**Work instructions**
Leave the pictures out, and transcribe the material below exactly from the line with "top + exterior" to the line with "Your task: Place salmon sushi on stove", both lines included.
━━ Dataset excerpts
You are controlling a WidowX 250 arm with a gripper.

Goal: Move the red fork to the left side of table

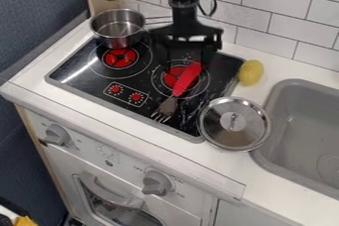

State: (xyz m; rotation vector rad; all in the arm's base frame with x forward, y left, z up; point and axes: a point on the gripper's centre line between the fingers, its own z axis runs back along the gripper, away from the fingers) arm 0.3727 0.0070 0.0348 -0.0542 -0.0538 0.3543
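Red fork [179, 88] is seen lying diagonally on the black stovetop [83, 79], handle across the right burner [161, 76], tines pointed near-left. Black gripper [190, 60] is positioned above the handle's far end; whether it is wide or narrow cannot be told.

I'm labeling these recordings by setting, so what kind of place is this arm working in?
Most likely a toy kitchen: there's a black stovetop with red burner circles, a grey sink and a small oven door below the counter.
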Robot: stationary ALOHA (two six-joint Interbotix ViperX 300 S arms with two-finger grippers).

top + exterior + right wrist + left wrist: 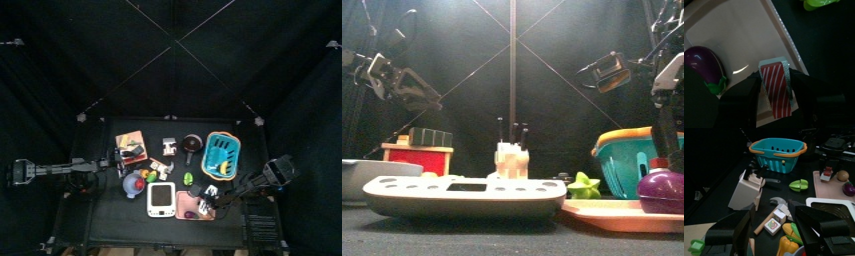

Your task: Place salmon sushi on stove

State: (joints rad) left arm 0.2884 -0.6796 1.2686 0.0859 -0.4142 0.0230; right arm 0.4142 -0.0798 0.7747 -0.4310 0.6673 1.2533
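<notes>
Orange-red with white stripes, the salmon sushi (775,87) lies flat on the pink board (731,40), near one of its edges. My right gripper (774,75) is down over it with one jaw on either side; the jaws are spread and a thin sliver of board shows between each jaw and the piece, so I read no pinch. A purple eggplant (704,62) rests on the same board, apart from the sushi. From above, the board sits at the table's front right, and the stove (160,199), white with dark burner marks, lies just beside it toward the middle with nothing on it that I can make out. My left gripper (774,223) hangs at the table's left side, jaws spread wide around nothing. Its camera looks across a knife block (744,190) toward the blue basket (777,150).
</notes>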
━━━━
**Response below**
top + exterior + right wrist + left wrist: 

Your task: Place salmon sushi on stove

Nothing remains open in this exercise.